Rabbi Jeffrey B. Stiffman, Emeritus of Shaare Emeth, sent an e-mail messaage from Israel where he was visiting last week. Offering his condolences to Mr. Mann’s family, Rabbi Stiffman recalled that “while Curtis, in view of his Holocaust experiences, felt a disconnect with formal prayer, he remained steadfast in his commitment to Jewish causes, especially combating hunger and supporting Jewish education. I remember with great fondness how well Curtis and Eunice served as chairs of our Adult Education Committee. We will miss him as a friend and as a former neighbor.”

Myron Bernard, a local attorney and long-time friend of Mr. Mann’s said, “The passing of my dear friend Curtis Mann is truly the end of an era.
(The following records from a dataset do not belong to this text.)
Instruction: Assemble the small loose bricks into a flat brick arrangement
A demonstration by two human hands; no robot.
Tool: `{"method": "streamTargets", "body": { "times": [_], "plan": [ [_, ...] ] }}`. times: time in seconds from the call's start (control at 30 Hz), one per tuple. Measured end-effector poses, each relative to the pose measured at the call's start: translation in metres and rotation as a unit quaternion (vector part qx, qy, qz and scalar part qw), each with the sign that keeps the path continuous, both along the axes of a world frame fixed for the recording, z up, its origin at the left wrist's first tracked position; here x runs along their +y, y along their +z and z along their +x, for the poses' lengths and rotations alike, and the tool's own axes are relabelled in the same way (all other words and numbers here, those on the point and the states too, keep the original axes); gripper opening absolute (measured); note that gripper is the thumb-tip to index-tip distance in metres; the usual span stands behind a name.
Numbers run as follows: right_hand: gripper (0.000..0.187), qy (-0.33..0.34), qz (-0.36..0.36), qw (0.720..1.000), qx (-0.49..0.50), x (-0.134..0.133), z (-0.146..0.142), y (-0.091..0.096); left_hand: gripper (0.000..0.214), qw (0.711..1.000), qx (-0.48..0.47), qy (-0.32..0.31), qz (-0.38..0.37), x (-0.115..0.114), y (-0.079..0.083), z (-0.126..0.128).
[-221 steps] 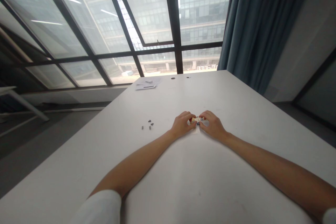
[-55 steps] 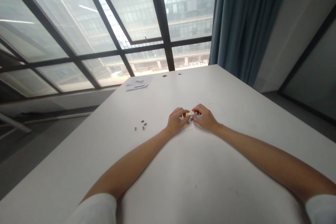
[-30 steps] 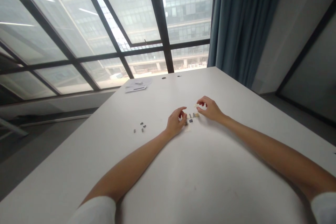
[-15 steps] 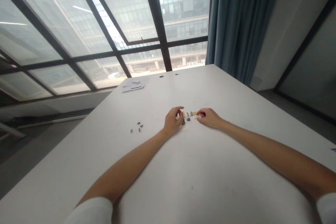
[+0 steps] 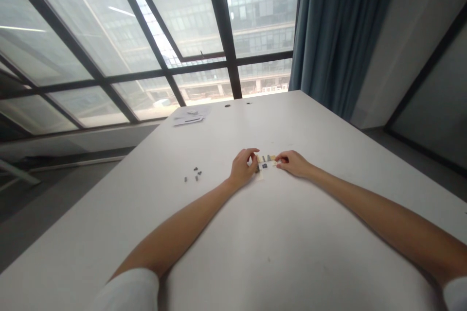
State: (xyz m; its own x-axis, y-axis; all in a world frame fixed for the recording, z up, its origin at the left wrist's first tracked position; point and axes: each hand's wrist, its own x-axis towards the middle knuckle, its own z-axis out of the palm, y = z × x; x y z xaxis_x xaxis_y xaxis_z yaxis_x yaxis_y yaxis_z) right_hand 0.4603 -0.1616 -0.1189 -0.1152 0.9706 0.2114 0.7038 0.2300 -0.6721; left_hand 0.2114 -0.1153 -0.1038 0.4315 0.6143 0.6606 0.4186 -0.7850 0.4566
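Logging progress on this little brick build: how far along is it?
Done, apparently: a short row of tan and dark bricks lies on the table. In hand: the left hand and the right hand are at its two ends; grip too small to judge. Left: a few loose dark pieces lie apart to the left, untouched.

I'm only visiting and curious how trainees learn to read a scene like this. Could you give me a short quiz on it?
1. True or false: the left hand and the right hand are at opposite ends of the small row of bricks.
2. Where do the loose dark pieces lie? A: left of the left hand. B: right of the right hand. C: on the papers.
3. Fill in near or far: the papers lie at the table's ___ end.

Key: 1 true; 2 A; 3 far.
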Motion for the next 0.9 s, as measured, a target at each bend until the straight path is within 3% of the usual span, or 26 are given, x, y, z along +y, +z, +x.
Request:
{"method": "streamTargets", "body": {
  "times": [0.9],
  "plan": [
    [0.031, -0.001, 0.014, 0.999, 0.035, 0.0035, 0.0048, -0.0095, 0.026, 1.0, 0.003, -0.023, 0.01, 0.0005, -0.0011, 0.0017]
  ]
}}
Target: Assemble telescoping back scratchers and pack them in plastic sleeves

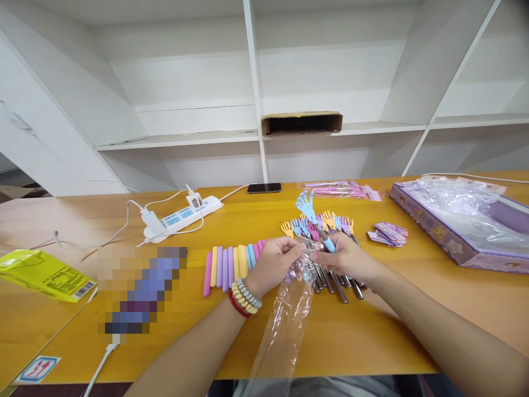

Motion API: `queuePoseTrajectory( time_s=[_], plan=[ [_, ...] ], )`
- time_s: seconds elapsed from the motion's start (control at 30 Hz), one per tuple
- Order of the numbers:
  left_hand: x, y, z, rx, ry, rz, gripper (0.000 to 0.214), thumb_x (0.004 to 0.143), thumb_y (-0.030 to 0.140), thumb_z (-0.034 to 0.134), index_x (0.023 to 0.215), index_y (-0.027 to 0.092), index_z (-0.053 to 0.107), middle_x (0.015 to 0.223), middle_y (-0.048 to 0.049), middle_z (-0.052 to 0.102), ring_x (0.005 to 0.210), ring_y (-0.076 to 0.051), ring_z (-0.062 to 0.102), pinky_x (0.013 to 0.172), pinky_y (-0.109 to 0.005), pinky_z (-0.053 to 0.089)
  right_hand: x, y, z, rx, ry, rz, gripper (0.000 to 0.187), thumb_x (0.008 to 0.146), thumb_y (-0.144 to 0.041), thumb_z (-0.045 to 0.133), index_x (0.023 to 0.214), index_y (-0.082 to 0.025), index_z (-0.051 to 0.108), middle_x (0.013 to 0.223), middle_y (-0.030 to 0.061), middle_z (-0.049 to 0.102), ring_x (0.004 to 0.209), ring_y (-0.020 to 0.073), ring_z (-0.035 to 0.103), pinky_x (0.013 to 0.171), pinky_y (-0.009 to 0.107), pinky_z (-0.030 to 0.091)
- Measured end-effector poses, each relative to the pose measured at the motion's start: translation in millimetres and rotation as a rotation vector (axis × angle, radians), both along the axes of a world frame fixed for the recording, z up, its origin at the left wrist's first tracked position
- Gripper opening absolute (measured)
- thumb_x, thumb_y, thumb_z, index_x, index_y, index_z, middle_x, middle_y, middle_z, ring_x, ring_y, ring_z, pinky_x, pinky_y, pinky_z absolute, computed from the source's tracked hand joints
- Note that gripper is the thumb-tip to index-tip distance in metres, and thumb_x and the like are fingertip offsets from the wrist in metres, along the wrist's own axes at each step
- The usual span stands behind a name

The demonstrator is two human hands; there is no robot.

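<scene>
My right hand (pixel 349 256) is closed on a back scratcher with a light blue hand-shaped head (pixel 306 207) that points up and away from me. My left hand (pixel 275 262) pinches the upper end of a long clear plastic bag (pixel 285 320), which hangs toward the table's front edge. The fingertips of both hands nearly meet at the bag's opening. Beneath and behind them lies a pile of back scratchers (pixel 341 295) with metal rods and yellow, blue, pink and purple heads. Left of my left hand is a row of coloured tube handles (pixel 225 267), partly hidden by it.
Purple cards (pixel 388 234) lie right of the pile, near a purple display box (pixel 458 256) holding clear plastic. Packaged pink items (pixel 339 189) and a black phone (pixel 264 188) lie behind. On the left are a power strip (pixel 185 218), a blurred-out device (pixel 144 292) and a yellow packet (pixel 45 275).
</scene>
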State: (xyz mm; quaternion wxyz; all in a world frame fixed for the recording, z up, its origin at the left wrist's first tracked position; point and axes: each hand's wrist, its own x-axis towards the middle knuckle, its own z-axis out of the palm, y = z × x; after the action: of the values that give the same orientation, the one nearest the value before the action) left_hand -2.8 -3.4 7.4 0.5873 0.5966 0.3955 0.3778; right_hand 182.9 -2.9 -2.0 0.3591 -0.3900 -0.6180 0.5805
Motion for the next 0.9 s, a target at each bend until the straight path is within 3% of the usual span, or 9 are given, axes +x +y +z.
queuePoseTrajectory(
  time_s=[0.13,0.33,0.57,0.63,0.73,0.83,0.9],
  plan=[
    [0,1,-0.9,0.011,0.035,0.019,0.032,0.080,0.044,0.057,0.074,0.012,0.057,0.055,-0.0018,0.059,0.041,-0.010,0.056,0.037,-0.019,0.043,0,-1,2.8,-0.048,0.054,0.004,0.036,0.070,-0.044,0.068,0.061,-0.015,0.050,0.047,-0.0053,0.041,0.038,0.0026,0.028,0.038,0.020,0.016],
    [-4,4,4.0,-0.046,-0.008,-0.094,0.030,0.079,0.041,0.058,0.087,0.012,0.060,0.070,-0.0044,0.064,0.047,-0.010,0.059,0.035,-0.017,0.037,3,1,10.0,-0.072,-0.005,-0.153,0.041,0.072,-0.047,0.066,0.054,-0.016,0.047,0.038,-0.0070,0.033,0.031,0.0025,0.024,0.034,0.020,0.011],
    [-13,4,13.0,-0.095,0.240,-0.302,0.022,0.077,0.034,0.059,0.069,0.013,0.057,0.053,0.0014,0.056,0.035,-0.003,0.042,0.033,-0.015,0.030,7,9,4.8,0.030,0.021,-0.342,0.041,0.069,-0.049,0.068,0.058,-0.016,0.045,0.042,-0.0066,0.036,0.033,0.0027,0.027,0.034,0.020,0.015],
    [-15,7,12.4,-0.074,0.236,-0.252,0.024,0.078,0.035,0.059,0.069,0.013,0.057,0.048,0.0029,0.052,0.034,-0.004,0.041,0.033,-0.015,0.030,9,11,5.0,0.046,0.058,-0.374,0.039,0.067,-0.051,0.069,0.066,-0.016,0.051,0.045,-0.0064,0.039,0.034,0.0028,0.027,0.034,0.020,0.015],
    [-19,15,10.7,-0.024,0.101,-0.022,0.022,0.076,0.034,0.062,0.076,0.013,0.059,0.050,0.0038,0.051,0.036,-0.003,0.041,0.034,-0.015,0.030,15,15,4.8,0.107,0.040,-0.438,0.044,0.064,-0.055,0.069,0.079,-0.015,0.057,0.049,-0.0049,0.044,0.036,0.0035,0.029,0.035,0.020,0.018],
    [-25,24,9.5,0.022,-0.043,0.205,0.022,0.073,0.032,0.067,0.081,0.013,0.058,0.059,0.0022,0.056,0.039,-0.002,0.042,0.036,-0.015,0.031,22,20,2.2,0.193,-0.064,-0.469,0.047,0.064,-0.060,0.065,0.071,-0.014,0.057,0.047,-0.0032,0.045,0.038,0.0047,0.031,0.038,0.021,0.022],
    [-26,27,7.9,0.040,-0.092,0.260,0.025,0.072,0.033,0.068,0.080,0.012,0.056,0.064,0.0005,0.059,0.042,-0.003,0.044,0.038,-0.015,0.035,25,23,-0.1,0.213,-0.123,-0.432,0.048,0.068,-0.062,0.061,0.063,-0.015,0.054,0.046,-0.0023,0.044,0.039,0.0051,0.032,0.039,0.022,0.022]
  ],
)
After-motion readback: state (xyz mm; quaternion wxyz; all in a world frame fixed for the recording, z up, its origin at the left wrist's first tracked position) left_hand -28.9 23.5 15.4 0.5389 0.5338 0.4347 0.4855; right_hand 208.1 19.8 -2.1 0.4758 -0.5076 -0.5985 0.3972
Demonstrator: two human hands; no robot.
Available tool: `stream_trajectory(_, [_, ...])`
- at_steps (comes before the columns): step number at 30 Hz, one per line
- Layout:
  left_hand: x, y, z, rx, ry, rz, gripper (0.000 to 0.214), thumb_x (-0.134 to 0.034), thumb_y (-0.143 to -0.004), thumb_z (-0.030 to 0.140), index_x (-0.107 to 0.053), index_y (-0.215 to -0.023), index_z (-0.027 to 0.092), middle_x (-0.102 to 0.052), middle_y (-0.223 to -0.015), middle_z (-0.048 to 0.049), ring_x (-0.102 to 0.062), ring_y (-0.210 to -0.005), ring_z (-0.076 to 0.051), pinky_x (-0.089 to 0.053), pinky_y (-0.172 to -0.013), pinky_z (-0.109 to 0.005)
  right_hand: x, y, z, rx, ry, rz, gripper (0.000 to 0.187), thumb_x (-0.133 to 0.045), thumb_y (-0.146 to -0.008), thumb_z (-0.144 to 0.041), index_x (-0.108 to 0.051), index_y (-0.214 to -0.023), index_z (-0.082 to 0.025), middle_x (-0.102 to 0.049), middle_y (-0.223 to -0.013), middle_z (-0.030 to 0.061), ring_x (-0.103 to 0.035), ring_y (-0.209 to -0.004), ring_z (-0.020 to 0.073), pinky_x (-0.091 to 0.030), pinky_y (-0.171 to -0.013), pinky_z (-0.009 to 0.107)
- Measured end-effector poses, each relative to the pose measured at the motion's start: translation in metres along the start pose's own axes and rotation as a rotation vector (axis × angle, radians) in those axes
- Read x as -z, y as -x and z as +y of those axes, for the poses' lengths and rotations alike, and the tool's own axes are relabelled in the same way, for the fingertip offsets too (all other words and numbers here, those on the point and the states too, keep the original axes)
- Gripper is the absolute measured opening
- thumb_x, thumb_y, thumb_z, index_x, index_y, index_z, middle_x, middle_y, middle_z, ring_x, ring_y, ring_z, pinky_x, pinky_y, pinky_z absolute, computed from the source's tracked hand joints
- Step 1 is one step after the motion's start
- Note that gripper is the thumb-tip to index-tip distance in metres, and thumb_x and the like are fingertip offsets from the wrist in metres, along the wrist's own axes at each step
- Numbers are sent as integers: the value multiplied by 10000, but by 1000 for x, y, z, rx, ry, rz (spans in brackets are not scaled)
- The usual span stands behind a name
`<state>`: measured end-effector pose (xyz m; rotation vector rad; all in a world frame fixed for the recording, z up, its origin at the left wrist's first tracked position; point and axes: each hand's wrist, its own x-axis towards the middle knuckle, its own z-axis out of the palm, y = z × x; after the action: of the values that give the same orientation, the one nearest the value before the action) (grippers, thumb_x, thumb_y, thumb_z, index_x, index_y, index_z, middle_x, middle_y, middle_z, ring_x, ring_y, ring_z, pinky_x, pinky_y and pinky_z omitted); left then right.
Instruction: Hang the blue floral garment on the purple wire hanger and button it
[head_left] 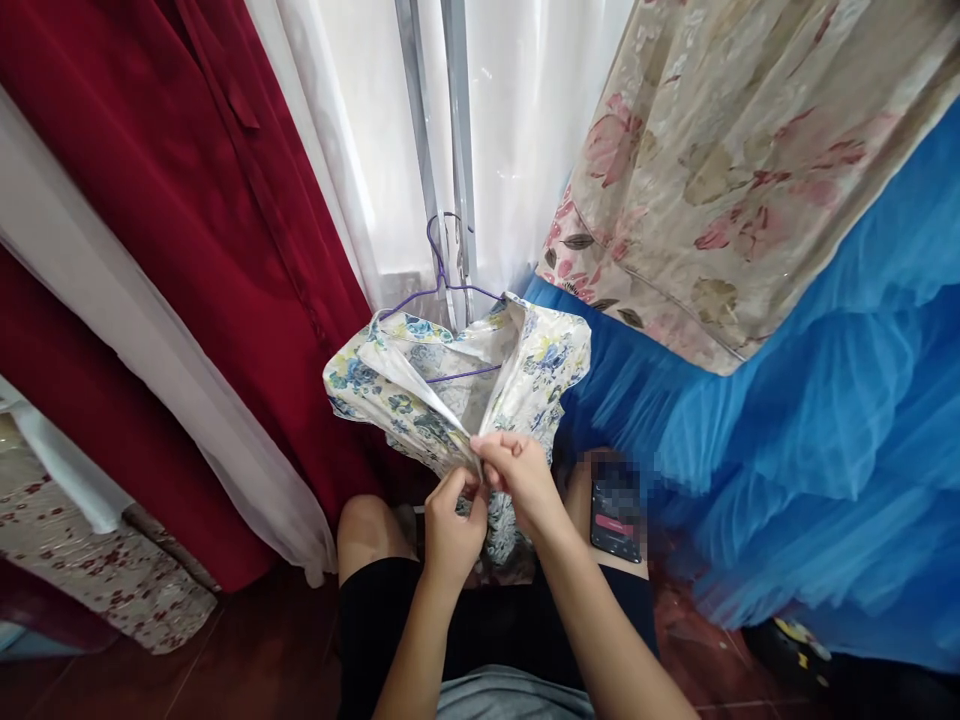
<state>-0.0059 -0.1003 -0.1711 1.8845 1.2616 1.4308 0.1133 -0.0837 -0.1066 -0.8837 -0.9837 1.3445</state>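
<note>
A white blouse [420, 405] with blue and yellow flowers hangs on a purple wire hanger [409, 297] in front of me. Its front edges meet in a V, where both my hands are. My right hand [517, 475] pinches the edge at the bottom of the V. Just below and to the left, my left hand [454, 520] is closed on the front edge of the same blouse, thumb against fingers. Whether a button lies between the fingertips is hidden. The lower part of the blouse drops out of sight behind my hands.
Red curtains [225, 250] hang at left, a sheer white curtain [360, 120] behind the hanger. At right are a beige floral cloth [690, 190] and blue tulle [810, 430]. A phone [616, 515] rests on my right thigh. The floor [262, 650] is dark red tile.
</note>
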Motion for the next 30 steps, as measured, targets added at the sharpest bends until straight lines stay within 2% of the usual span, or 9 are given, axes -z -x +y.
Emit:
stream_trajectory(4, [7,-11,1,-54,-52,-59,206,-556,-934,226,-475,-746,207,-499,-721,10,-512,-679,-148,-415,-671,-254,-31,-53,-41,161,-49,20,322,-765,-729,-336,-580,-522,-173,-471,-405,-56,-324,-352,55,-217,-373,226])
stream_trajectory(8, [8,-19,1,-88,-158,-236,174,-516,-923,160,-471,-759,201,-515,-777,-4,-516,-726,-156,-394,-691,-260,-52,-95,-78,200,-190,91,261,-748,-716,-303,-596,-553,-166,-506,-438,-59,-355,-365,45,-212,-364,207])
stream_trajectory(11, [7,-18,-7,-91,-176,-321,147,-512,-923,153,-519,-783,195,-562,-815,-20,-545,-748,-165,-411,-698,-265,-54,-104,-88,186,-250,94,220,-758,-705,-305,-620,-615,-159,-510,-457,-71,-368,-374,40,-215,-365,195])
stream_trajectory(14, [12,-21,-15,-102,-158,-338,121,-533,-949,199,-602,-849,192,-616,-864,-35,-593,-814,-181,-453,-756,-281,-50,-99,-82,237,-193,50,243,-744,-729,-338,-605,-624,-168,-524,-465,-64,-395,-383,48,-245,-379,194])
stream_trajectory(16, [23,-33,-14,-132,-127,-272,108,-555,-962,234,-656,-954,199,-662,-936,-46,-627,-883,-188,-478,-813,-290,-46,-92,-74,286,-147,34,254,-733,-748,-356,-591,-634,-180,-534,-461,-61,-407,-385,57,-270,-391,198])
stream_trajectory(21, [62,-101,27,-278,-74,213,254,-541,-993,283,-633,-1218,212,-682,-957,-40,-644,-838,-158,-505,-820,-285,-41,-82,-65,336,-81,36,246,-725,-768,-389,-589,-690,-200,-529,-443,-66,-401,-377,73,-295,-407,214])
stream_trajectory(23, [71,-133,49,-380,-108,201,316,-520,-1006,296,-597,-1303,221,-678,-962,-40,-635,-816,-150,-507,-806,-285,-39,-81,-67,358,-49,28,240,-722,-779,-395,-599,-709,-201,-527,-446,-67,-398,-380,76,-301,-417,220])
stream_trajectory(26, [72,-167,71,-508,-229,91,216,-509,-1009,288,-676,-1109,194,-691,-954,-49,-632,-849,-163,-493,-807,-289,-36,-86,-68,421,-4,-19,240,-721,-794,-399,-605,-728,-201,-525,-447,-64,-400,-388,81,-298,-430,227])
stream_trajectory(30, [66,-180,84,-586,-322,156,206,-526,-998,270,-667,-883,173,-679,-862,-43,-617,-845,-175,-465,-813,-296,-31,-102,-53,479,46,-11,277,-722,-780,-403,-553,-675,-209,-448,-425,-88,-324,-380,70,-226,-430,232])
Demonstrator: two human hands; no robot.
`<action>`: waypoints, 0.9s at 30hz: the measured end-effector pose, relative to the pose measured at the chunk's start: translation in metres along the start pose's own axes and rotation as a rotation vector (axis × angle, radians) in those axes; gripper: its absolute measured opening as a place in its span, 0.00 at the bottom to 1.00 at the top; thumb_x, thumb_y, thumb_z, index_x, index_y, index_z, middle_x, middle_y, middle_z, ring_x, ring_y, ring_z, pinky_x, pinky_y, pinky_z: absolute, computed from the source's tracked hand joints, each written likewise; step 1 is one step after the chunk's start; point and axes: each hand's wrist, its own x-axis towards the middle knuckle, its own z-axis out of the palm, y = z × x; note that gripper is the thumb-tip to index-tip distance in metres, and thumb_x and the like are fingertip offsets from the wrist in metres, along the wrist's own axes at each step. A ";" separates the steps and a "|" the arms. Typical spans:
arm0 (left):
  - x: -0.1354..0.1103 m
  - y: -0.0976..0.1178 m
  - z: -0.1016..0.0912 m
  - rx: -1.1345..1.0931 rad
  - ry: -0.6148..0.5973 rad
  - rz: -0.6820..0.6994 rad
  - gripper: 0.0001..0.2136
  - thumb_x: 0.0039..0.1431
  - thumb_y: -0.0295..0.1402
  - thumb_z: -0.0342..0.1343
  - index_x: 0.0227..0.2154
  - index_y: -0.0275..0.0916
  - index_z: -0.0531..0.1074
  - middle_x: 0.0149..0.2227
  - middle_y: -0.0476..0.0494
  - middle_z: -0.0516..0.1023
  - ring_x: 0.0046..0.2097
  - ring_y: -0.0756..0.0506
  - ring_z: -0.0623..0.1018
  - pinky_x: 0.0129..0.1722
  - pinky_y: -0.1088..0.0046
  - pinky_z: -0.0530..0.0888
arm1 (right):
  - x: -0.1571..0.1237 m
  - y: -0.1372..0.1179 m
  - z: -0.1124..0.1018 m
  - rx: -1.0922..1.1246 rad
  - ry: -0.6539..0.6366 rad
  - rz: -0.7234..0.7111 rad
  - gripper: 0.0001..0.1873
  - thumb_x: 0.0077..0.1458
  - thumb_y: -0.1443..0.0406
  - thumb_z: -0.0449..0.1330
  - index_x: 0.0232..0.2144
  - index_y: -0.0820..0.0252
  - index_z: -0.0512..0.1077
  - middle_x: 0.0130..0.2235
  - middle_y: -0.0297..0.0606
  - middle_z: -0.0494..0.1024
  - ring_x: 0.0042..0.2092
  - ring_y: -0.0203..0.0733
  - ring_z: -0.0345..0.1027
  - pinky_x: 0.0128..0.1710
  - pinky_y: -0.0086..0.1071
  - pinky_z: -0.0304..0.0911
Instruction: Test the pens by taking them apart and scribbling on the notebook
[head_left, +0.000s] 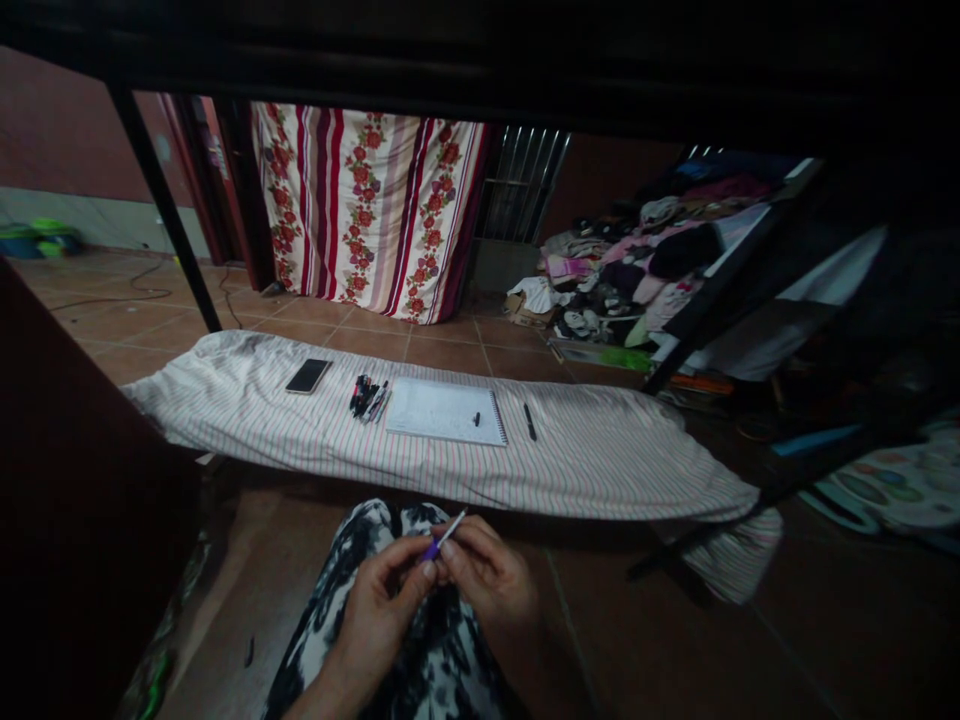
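Above my lap, both hands meet on a slim pen [453,527] with a white shaft and a purple part. My left hand [386,592] pinches the purple part between thumb and fingertips. Close against it, my right hand [491,575] has its fingers closed around the pen by the white shaft. The lower end of the pen is hidden by my fingers. In front, a spiral notebook [435,410] lies on the striped cloth, with a small black cap-like piece [476,419] on its page. Left of it is a pile of pens [367,398]; a dark pen [529,421] lies to its right.
A phone [308,376] lies on the left of the striped cloth [600,450]. Dark metal bars [169,210] frame the space. Behind are a flowered curtain [367,210] and a heap of clothes [630,260]. A small dark object [250,652] is on the floor at left.
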 end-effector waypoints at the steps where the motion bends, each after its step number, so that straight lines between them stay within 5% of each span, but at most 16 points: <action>1: -0.001 -0.001 0.000 0.000 -0.002 0.001 0.11 0.47 0.37 0.60 0.32 0.38 0.77 0.30 0.46 0.79 0.33 0.47 0.76 0.36 0.76 0.73 | -0.001 -0.001 0.001 0.011 0.000 0.008 0.11 0.49 0.59 0.59 0.31 0.60 0.75 0.32 0.37 0.70 0.28 0.34 0.67 0.26 0.25 0.66; 16: -0.001 0.002 0.000 0.024 0.012 0.005 0.12 0.46 0.38 0.60 0.32 0.37 0.77 0.31 0.43 0.80 0.33 0.46 0.77 0.36 0.73 0.73 | 0.000 -0.010 0.002 -0.087 0.040 0.008 0.13 0.49 0.57 0.58 0.29 0.59 0.76 0.29 0.35 0.70 0.21 0.29 0.58 0.21 0.24 0.62; 27: 0.001 0.003 0.001 0.041 0.005 0.029 0.12 0.47 0.37 0.59 0.34 0.37 0.77 0.34 0.43 0.80 0.36 0.46 0.77 0.38 0.73 0.73 | 0.004 -0.009 0.001 -0.137 0.046 -0.002 0.13 0.49 0.57 0.58 0.27 0.60 0.76 0.29 0.38 0.71 0.27 0.34 0.64 0.20 0.23 0.61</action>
He was a remarkable man, and we will all miss him very much.”

In addition to his service on the Jewish Light Board, Mr. Mann was active as a volunteer for many charitable organizations. He was a former board member of Congregation Shaare Emeth and former chair of its Adult Education Committee and founder of the Mann Hunger Fund and Mann Education Fund; a volunteer for the St. Louis Holocaust Museum and Learning Center, who spoke at last April’s Yom HaShoah program; the St. Louis Jewish Film Festival, where he introduced films related to the Shoah; B’nai B’rith, Mazon, the national Jewish global hunger relief organization; and the St. Louis Foodbank. He was also active with the Kindertransport Association, giving lectures to children’s groups about his experiences.

In addition to his granddaughter Laurie Fromberg, survivors include two sons, Robert Mann of Memphis, Tenn., and Richard Mann of Chicago; a daughter, Dr. Susan Mann of Brookline, Mass.; and two other grandchildren, David Mann and Laura Lowe. He was predeceased by his brother Harvey Mann (the late Bridget).

Memorial contributions may be made to the Mann Family Hunger Fund at Congregation Shaare Emeth.